AIM OF THE TASK
Return only those lines of the listing that hold the word "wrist".

STORED DATA: Begin

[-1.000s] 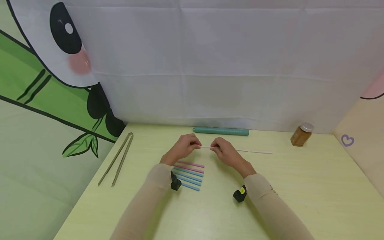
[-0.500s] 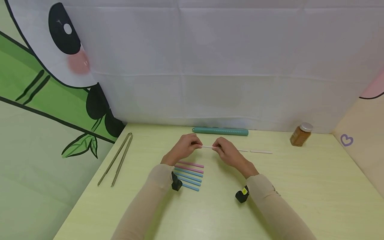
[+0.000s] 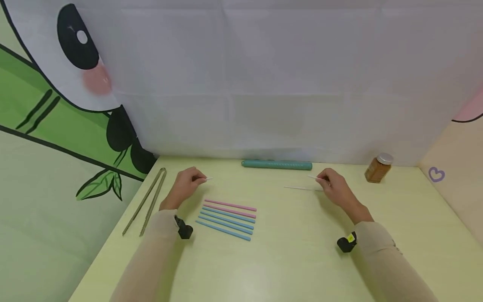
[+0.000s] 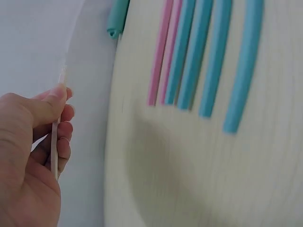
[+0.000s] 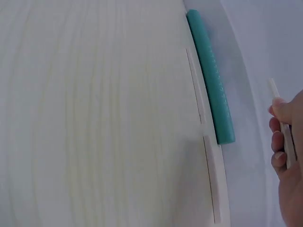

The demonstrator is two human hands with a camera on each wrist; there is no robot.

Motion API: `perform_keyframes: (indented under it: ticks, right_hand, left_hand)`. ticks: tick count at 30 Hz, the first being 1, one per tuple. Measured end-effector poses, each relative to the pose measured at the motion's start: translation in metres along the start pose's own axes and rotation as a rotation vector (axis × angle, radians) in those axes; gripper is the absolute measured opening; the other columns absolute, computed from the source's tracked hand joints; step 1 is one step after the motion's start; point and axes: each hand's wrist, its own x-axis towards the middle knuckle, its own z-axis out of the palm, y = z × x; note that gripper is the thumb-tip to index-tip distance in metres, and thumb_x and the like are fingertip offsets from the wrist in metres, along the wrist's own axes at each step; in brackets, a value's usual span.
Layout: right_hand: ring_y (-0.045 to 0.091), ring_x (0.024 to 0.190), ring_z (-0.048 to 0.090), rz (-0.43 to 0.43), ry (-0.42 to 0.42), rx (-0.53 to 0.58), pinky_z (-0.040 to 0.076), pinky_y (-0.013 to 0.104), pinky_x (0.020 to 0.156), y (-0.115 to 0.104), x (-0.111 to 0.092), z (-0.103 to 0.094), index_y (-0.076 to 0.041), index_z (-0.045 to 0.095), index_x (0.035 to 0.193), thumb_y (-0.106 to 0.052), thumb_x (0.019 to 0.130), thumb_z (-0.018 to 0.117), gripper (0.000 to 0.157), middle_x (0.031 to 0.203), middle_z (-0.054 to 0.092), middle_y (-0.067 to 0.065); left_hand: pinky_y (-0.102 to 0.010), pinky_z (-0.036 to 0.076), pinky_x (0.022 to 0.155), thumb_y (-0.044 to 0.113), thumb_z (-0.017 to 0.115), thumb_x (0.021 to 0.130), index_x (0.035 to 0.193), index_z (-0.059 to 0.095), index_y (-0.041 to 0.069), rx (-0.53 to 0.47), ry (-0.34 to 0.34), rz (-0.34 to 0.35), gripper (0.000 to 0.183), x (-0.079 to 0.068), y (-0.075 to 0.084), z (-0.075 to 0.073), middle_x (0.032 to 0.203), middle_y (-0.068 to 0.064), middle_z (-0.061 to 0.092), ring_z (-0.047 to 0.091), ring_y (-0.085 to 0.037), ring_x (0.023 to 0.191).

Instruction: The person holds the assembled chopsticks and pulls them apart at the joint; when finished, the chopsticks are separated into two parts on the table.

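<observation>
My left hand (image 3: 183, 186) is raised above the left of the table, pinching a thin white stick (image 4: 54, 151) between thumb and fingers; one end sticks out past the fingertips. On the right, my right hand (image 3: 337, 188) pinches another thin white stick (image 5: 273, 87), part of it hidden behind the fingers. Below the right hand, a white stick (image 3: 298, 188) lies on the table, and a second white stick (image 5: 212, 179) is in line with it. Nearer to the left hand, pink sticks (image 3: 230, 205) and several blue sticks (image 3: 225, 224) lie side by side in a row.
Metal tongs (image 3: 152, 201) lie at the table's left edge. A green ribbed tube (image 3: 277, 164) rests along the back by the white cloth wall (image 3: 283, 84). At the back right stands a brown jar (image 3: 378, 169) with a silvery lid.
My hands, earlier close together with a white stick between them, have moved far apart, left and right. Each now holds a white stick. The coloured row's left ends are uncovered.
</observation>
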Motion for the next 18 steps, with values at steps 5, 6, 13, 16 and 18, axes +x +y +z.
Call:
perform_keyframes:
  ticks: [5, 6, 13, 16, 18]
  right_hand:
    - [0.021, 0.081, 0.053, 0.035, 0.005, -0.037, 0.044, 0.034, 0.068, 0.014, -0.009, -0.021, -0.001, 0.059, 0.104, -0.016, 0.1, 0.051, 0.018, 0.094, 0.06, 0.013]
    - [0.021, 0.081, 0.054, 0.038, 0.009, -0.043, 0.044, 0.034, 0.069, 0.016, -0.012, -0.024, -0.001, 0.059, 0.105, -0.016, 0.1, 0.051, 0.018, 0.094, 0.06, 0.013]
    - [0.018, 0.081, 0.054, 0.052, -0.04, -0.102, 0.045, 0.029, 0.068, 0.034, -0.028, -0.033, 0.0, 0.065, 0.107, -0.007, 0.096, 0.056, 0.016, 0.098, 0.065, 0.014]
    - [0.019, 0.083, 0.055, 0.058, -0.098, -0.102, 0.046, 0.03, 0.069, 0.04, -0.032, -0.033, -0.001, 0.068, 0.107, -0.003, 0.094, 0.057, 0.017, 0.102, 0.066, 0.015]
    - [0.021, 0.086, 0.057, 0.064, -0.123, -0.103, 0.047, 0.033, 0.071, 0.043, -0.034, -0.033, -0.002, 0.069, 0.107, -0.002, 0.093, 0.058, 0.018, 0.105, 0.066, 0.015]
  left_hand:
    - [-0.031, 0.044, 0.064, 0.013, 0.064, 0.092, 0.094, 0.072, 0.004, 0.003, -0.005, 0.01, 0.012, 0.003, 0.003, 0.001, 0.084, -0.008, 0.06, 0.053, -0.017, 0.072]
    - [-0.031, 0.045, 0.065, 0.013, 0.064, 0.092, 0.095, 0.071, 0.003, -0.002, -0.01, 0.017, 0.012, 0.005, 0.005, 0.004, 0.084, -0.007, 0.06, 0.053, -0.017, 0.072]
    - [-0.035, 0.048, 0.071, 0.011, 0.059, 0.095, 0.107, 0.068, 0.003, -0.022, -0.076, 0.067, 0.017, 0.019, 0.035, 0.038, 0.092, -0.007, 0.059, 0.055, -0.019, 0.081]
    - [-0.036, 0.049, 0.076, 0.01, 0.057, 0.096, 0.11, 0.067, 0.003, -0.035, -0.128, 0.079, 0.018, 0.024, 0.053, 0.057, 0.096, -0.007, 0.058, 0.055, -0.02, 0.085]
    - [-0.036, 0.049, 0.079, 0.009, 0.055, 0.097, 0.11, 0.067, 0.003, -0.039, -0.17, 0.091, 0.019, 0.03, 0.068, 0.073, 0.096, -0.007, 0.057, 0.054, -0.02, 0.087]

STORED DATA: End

ANSWER FOR THIS EXERCISE
The demonstrator is two human hands with a camera on each wrist; there is no robot.
Motion API: `perform_keyframes: (indented under it: ticks, right_hand, left_hand)`. ticks: tick count at 30 Hz, the first being 1, one per tuple. Measured end-effector poses, each relative to the pose measured at the motion's start: translation in metres along the start pose's own axes and rotation as a rotation vector (axis × angle, radians) in those axes; gripper is the absolute measured opening; the other columns absolute, computed from the source's tracked hand joints; step 1 is one step after the motion's start; point and axes: each hand's wrist, its own x-axis towards the middle knuckle, its own z-axis out of the palm, y = z × x; note that gripper is the thumb-tip to index-tip distance in metres, and thumb_x and the like are fingertip offsets from the wrist in metres, along the wrist's own axes at each step; in brackets, a value's usual span.

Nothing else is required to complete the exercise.